PROBLEM TO WORK ON: Return every record below exactly as written, but leave out the pictures.
=-=-=
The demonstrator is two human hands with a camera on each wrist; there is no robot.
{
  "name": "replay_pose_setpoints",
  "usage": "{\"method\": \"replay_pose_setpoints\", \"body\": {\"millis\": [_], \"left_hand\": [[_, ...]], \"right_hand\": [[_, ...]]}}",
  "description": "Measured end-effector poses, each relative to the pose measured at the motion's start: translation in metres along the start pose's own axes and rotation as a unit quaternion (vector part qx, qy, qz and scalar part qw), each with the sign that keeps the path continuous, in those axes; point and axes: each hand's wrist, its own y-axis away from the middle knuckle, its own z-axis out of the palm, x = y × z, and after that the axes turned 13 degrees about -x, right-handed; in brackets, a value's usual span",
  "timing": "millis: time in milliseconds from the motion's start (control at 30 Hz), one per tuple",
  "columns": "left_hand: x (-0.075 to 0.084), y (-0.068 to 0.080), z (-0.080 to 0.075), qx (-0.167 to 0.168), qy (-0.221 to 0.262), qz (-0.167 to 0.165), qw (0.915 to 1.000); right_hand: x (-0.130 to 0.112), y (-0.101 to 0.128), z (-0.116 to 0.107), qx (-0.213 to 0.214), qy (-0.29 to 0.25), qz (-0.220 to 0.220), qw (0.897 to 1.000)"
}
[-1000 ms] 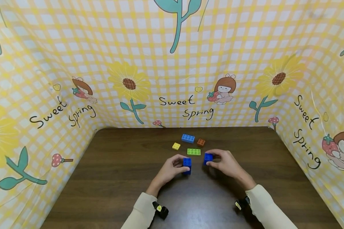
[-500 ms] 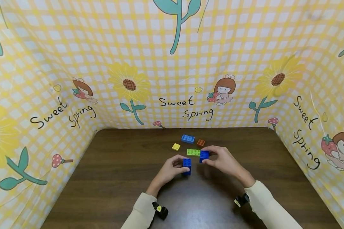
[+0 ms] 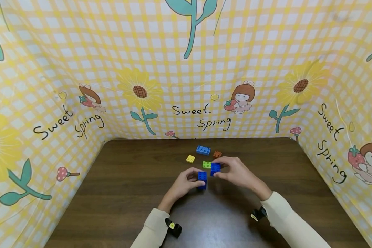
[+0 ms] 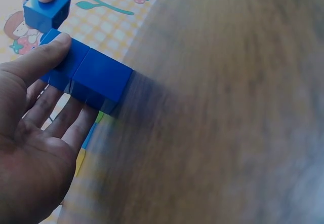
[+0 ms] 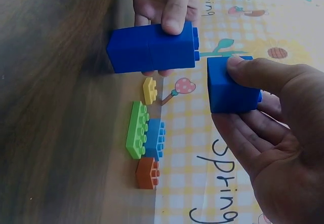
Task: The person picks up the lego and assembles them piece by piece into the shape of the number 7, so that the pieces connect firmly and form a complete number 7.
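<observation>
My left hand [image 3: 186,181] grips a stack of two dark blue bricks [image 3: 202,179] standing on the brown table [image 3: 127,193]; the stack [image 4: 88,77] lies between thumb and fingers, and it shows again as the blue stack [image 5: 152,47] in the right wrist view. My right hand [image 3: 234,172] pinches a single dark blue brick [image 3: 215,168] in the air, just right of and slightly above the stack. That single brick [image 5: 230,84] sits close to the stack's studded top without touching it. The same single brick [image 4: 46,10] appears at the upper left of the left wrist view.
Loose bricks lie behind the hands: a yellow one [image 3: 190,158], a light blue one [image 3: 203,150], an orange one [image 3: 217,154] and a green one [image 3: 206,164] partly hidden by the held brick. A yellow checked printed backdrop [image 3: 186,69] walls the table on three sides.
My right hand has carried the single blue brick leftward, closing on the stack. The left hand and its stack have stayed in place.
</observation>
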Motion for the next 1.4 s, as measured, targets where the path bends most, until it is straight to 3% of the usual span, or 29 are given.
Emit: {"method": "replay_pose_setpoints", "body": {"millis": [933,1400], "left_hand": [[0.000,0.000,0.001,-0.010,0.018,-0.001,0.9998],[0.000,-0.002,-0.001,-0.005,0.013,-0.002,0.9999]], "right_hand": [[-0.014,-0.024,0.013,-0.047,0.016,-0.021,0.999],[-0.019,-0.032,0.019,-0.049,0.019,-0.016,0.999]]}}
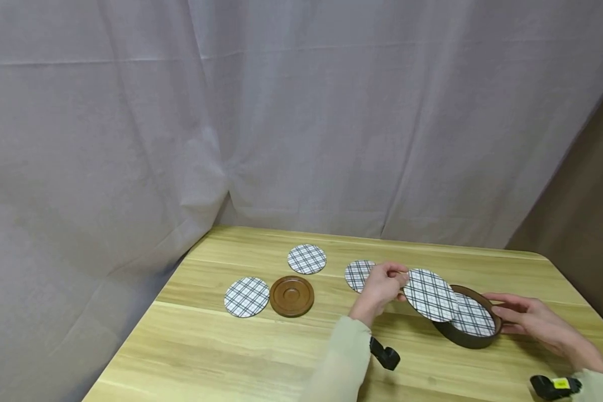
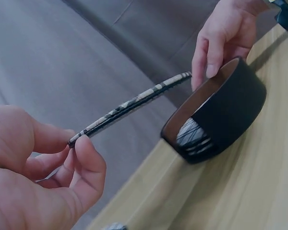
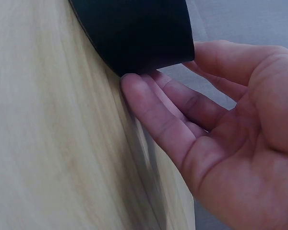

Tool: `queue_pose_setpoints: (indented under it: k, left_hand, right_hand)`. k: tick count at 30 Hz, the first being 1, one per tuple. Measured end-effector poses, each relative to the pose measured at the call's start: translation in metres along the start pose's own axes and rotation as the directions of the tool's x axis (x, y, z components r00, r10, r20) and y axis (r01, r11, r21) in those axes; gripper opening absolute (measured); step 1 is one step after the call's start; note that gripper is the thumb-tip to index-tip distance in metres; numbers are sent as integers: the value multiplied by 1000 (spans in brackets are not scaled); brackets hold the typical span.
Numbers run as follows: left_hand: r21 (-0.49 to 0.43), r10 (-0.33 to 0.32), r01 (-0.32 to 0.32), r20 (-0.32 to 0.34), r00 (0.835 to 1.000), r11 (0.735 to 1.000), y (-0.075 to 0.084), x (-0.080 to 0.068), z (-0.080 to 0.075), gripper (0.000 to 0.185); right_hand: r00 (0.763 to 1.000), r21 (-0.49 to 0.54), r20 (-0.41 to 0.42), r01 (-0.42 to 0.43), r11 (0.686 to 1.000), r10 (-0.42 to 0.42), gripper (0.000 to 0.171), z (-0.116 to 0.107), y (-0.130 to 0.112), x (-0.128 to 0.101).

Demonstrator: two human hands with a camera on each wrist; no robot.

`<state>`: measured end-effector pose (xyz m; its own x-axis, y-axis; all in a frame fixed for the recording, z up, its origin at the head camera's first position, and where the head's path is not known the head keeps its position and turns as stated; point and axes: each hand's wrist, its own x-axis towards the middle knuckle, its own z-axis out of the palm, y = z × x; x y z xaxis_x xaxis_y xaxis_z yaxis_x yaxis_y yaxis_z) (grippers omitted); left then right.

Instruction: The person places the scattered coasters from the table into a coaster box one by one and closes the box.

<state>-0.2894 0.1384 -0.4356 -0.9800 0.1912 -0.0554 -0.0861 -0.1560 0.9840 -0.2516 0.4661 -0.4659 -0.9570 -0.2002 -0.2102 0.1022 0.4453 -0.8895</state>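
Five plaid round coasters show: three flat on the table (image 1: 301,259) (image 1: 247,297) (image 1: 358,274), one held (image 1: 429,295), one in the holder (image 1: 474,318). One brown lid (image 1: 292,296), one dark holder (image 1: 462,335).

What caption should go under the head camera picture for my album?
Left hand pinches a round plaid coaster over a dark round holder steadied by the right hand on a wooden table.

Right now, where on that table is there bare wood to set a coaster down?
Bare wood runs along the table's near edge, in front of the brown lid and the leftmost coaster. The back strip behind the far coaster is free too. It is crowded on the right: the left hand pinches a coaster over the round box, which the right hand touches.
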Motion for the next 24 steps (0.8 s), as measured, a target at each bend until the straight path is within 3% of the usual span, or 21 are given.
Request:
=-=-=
OUTPUT OF THE TASK:
The demonstrator is two human hands with a camera on each wrist; there is no robot.
{
  "name": "replay_pose_setpoints",
  "usage": "{\"method\": \"replay_pose_setpoints\", \"body\": {\"millis\": [_], \"left_hand\": [[_, ...]], \"right_hand\": [[_, ...]]}}",
  "description": "Measured end-effector poses, each relative to the pose measured at the motion's start: translation in metres along the start pose's own axes and rotation as a unit quaternion (vector part qx, qy, qz and scalar part qw), each with the sign that keeps the path continuous, in those axes; point and axes: each hand's wrist, its own y-axis away from the middle knuckle, its own z-axis out of the palm, x = y × z, and after that the axes turned 13 degrees about -x, right-handed; in brackets, a value's usual span",
  "timing": "millis: time in milliseconds from the motion's start (control at 30 Hz), one per tuple",
  "columns": "left_hand: x (-0.075 to 0.084), y (-0.068 to 0.080), z (-0.080 to 0.075), qx (-0.167 to 0.168), qy (-0.221 to 0.262), qz (-0.167 to 0.165), qw (0.915 to 1.000); right_hand: x (-0.130 to 0.112), y (-0.101 to 0.128), z (-0.116 to 0.107), qx (-0.213 to 0.214), qy (-0.29 to 0.25), qz (-0.220 to 0.220), qw (0.897 to 1.000)"
}
[-1000 ms] 
[-500 ms] 
[+0 ms] 
[+0 ms] 
[+0 ms] 
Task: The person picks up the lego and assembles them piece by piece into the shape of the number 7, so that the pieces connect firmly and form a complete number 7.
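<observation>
My left hand [image 3: 186,181] grips a stack of two dark blue bricks [image 3: 202,179] standing on the brown table [image 3: 127,193]; the stack [image 4: 88,77] lies between thumb and fingers, and it shows again as the blue stack [image 5: 152,47] in the right wrist view. My right hand [image 3: 234,172] pinches a single dark blue brick [image 3: 215,168] in the air, just right of and slightly above the stack. That single brick [image 5: 230,84] sits close to the stack's studded top without touching it. The same single brick [image 4: 46,10] appears at the upper left of the left wrist view.
Loose bricks lie behind the hands: a yellow one [image 3: 190,158], a light blue one [image 3: 203,150], an orange one [image 3: 217,154] and a green one [image 3: 206,164] partly hidden by the held brick. A yellow checked printed backdrop [image 3: 186,69] walls the table on three sides.
My right hand has carried the single blue brick leftward, closing on the stack. The left hand and its stack have stayed in place.
</observation>
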Motion for the next 1.4 s, as measured, targets where the path bends most, until it is straight to 3% of the usual span, or 29 are given.
Emit: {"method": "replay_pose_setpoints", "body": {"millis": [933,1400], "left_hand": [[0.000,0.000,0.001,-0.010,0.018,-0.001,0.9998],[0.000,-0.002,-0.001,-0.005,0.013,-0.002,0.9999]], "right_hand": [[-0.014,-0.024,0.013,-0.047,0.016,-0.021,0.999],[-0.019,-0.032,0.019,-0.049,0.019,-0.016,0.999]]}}

Tool: `queue_pose_setpoints: (indented under it: k, left_hand, right_hand)`. k: tick count at 30 Hz, the first being 1, one per tuple. Measured end-effector poses, each relative to the pose measured at the call's start: translation in metres along the start pose's own axes and rotation as the directions of the tool's x axis (x, y, z components r00, r10, r20) and y axis (r01, r11, r21) in those axes; gripper opening absolute (measured); step 1 is one step after the call's start; note that gripper is the thumb-tip to index-tip distance in metres; numbers are sent as integers: the value multiplied by 1000 (spans in brackets are not scaled); brackets hold the typical span.
Numbers run as follows: left_hand: r21 (-0.49 to 0.43), r10 (-0.33 to 0.32), r01 (-0.32 to 0.32), r20 (-0.32 to 0.34), r00 (0.835 to 1.000), r11 (0.735 to 1.000), y (-0.075 to 0.084), x (-0.080 to 0.068), z (-0.080 to 0.075), gripper (0.000 to 0.185); right_hand: r00 (0.763 to 1.000), r21 (-0.49 to 0.54), r20 (-0.41 to 0.42), r01 (-0.42 to 0.43), r11 (0.686 to 1.000), r10 (-0.42 to 0.42), gripper (0.000 to 0.171), z (-0.116 to 0.107), y (-0.130 to 0.112), x (-0.128 to 0.101).

Demonstrator: two human hands with a camera on each wrist; no robot.

`<state>`: measured end-effector pose (xyz m; its own x-axis, y-axis; all in a frame fixed for the recording, z up, its origin at the head camera's first position, and where the head's path is not known the head keeps its position and turns as stated; point and axes: each hand's wrist, its own x-axis towards the middle knuckle, its own z-axis out of the palm, y = z × x; x y z xaxis_x xaxis_y xaxis_z yaxis_x yaxis_y yaxis_z) (grippers omitted); left then right.

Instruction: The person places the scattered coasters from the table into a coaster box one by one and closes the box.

<state>-0.2894 0.1384 -0.4356 -0.9800 0.1912 -0.0554 -0.0861 -0.1560 0.9840 -0.2516 0.4661 -0.4659 -0.9570 -0.2002 -0.2102 0.1022 0.4453 -0.8895</state>
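Five plaid round coasters show: three flat on the table (image 1: 301,259) (image 1: 247,297) (image 1: 358,274), one held (image 1: 429,295), one in the holder (image 1: 474,318). One brown lid (image 1: 292,296), one dark holder (image 1: 462,335).

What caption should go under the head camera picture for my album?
Left hand pinches a round plaid coaster over a dark round holder steadied by the right hand on a wooden table.

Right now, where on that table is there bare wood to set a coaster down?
Bare wood runs along the table's near edge, in front of the brown lid and the leftmost coaster. The back strip behind the far coaster is free too. It is crowded on the right: the left hand pinches a coaster over the round box, which the right hand touches.
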Motion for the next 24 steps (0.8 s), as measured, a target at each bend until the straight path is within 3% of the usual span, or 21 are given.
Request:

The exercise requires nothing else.